TASK STATEMENT: Report all lines in the records that hold the string "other".

** EXTRACTED RECORDS follows **

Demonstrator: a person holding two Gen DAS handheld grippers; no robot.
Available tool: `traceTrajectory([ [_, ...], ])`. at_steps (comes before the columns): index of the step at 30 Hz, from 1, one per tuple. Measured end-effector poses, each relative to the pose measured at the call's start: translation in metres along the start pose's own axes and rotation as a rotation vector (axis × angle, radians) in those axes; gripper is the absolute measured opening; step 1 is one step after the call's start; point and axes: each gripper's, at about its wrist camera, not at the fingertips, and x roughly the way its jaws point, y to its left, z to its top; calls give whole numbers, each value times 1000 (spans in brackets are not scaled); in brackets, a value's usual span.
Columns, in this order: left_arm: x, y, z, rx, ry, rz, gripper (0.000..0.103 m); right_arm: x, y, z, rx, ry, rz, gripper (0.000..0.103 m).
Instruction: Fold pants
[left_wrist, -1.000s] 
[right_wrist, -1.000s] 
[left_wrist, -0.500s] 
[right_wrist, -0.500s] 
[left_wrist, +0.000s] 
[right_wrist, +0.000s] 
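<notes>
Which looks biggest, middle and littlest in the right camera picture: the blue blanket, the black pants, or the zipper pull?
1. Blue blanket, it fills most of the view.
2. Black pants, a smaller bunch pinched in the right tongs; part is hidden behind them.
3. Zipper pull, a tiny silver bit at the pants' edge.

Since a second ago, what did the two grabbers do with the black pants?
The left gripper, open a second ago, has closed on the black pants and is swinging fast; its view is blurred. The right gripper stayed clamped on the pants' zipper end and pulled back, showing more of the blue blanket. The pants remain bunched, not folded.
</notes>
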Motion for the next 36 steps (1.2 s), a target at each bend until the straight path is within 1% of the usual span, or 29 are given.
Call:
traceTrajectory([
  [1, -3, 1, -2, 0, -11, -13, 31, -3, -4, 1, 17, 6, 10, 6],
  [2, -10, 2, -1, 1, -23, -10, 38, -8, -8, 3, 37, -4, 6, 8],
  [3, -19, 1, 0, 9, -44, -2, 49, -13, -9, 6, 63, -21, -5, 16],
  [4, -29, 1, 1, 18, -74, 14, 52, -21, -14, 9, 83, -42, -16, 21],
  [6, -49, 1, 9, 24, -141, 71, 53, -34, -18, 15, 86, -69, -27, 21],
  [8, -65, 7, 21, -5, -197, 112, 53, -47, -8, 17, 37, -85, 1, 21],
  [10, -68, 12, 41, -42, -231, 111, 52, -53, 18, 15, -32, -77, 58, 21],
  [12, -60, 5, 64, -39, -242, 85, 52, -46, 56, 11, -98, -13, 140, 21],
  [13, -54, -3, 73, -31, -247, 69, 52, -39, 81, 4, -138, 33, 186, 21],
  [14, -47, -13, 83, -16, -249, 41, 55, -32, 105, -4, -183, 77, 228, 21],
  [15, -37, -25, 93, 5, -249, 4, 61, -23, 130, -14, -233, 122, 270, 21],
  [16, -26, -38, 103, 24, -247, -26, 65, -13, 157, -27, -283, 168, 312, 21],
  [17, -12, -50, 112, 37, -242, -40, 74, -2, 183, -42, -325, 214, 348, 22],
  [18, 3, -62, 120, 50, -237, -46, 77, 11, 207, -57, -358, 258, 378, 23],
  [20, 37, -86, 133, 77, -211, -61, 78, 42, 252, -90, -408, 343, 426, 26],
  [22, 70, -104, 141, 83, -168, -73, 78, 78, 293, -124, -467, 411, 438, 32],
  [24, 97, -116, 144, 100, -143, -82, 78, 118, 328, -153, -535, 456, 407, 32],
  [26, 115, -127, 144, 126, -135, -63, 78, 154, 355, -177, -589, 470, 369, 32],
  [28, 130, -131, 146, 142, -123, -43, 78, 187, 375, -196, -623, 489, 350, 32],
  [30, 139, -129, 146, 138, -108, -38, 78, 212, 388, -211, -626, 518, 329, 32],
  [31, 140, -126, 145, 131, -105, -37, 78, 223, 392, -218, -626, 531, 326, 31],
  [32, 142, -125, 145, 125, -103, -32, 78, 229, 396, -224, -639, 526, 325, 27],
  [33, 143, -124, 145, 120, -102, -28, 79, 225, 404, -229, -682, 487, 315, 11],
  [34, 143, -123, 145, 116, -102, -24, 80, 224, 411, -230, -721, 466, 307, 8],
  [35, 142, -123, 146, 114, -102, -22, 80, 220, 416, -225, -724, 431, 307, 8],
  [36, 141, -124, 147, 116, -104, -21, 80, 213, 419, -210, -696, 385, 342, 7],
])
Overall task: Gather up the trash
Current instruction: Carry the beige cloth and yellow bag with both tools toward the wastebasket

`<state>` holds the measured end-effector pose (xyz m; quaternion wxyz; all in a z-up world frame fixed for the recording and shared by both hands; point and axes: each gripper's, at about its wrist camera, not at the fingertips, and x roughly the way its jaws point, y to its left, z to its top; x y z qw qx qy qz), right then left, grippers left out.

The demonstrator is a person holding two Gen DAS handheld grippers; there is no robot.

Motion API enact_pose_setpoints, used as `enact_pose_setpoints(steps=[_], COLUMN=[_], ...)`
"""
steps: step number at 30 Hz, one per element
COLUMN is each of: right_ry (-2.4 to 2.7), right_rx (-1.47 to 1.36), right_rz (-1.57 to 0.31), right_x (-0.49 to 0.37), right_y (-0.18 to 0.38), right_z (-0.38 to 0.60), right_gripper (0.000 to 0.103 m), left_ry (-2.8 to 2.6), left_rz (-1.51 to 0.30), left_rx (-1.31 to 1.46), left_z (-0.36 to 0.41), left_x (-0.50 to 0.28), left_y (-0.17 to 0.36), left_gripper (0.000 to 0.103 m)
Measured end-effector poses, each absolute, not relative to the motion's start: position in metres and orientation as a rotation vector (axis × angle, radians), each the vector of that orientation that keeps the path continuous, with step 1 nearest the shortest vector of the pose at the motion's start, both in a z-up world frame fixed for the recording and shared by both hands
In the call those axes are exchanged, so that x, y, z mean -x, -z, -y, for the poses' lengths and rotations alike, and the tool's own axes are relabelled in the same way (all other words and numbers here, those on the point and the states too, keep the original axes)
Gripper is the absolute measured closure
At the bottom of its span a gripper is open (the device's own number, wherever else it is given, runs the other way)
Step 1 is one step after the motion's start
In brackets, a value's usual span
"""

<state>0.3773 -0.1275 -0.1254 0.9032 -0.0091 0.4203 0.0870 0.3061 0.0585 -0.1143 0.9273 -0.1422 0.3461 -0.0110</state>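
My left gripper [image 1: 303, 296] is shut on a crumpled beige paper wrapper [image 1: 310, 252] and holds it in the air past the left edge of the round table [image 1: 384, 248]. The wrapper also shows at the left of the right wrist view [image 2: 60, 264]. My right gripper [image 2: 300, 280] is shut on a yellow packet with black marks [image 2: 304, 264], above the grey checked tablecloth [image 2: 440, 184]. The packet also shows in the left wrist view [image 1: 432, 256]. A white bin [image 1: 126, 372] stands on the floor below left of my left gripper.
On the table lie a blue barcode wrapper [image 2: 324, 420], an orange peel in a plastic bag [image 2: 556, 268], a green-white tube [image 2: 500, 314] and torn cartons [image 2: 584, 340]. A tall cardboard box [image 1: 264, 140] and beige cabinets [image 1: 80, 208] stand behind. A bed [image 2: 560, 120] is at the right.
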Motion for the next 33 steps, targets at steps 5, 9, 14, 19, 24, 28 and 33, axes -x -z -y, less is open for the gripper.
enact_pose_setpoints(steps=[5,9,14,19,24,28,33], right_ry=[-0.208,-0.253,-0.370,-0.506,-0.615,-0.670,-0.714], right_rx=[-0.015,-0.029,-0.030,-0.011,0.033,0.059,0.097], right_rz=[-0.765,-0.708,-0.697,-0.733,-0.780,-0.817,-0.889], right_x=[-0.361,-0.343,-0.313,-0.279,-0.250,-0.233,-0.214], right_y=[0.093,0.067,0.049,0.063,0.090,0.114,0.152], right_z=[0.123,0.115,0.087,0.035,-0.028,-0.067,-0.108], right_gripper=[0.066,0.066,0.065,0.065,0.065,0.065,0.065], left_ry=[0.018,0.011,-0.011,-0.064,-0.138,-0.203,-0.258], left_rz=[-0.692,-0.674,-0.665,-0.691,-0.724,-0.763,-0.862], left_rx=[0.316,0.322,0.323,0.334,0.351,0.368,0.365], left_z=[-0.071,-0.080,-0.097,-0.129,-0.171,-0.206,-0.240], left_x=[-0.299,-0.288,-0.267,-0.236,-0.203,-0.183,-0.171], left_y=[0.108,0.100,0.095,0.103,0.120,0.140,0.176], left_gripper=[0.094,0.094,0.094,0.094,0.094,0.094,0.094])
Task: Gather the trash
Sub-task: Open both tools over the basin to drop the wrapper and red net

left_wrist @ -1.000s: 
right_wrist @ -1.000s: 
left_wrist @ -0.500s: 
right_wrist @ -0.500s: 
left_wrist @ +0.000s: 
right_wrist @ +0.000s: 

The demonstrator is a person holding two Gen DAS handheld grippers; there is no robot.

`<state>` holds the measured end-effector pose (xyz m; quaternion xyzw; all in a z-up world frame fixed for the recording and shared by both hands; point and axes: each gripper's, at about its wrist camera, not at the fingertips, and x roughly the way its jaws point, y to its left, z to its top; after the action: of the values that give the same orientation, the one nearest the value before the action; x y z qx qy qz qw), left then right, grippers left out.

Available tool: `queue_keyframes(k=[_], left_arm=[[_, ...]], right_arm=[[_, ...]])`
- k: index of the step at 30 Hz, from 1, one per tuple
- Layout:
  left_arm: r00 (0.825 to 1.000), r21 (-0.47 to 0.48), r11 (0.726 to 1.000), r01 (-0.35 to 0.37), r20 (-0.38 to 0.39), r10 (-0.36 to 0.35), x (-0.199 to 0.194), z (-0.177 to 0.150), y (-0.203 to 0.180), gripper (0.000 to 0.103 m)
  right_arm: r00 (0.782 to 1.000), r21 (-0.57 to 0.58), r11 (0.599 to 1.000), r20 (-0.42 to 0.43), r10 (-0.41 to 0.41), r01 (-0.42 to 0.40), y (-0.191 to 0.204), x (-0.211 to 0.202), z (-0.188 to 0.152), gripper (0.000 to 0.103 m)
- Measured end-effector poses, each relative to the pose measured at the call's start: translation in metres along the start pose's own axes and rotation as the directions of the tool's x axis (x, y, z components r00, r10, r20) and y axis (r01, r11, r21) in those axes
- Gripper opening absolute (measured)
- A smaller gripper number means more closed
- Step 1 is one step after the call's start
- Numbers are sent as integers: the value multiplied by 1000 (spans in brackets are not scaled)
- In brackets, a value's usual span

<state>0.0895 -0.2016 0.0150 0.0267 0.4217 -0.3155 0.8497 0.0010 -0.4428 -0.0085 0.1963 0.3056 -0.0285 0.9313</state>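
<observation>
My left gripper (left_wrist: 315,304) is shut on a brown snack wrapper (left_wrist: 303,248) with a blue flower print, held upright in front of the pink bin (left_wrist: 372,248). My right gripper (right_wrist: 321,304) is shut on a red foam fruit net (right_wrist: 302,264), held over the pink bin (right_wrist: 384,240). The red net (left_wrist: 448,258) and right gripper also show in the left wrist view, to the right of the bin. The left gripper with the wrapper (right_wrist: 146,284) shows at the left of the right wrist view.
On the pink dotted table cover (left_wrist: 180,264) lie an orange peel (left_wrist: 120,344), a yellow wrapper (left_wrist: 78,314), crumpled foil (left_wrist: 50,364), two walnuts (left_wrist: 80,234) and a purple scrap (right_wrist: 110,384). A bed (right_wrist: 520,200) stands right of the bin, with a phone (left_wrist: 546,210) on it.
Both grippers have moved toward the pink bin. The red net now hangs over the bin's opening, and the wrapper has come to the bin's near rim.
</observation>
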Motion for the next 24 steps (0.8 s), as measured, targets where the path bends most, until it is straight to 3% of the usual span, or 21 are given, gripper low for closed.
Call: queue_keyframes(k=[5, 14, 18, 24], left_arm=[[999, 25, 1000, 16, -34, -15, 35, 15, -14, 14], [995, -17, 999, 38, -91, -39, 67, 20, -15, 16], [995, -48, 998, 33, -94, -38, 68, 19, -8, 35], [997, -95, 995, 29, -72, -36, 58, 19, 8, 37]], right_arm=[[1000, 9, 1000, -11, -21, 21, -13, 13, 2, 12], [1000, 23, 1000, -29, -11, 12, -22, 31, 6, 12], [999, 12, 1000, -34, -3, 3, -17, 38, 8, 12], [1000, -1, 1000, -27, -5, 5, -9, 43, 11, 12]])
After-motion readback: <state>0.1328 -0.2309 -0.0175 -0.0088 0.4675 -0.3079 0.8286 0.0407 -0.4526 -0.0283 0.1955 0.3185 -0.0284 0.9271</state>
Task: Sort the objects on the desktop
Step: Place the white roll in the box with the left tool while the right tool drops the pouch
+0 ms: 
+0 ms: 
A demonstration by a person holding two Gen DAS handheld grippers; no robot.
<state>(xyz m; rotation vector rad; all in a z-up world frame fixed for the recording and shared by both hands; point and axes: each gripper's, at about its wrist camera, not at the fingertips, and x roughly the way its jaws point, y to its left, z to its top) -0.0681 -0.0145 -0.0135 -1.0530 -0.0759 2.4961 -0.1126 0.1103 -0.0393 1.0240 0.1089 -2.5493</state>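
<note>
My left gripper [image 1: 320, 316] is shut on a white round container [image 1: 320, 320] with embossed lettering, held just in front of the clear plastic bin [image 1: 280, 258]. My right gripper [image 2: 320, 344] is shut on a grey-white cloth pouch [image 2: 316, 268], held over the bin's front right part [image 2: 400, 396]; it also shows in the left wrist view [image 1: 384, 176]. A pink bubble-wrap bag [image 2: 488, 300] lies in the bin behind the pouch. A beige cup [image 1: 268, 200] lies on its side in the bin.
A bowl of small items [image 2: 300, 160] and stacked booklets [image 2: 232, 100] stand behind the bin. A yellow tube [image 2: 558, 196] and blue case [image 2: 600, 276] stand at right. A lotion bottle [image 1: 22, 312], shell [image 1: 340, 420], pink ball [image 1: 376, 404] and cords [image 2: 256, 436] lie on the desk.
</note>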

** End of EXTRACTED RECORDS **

RESPONSE FOR THIS EXERCISE:
In the call those axes are exchanged, so that x, y, z mean -x, -z, -y, for the poses' lengths and rotations alike, and the tool's own axes are relabelled in the same way (all other words and numbers here, those on the point and the states too, keep the original axes)
At the bottom of its span a gripper is open (the device's own number, wherever else it is given, runs the other way)

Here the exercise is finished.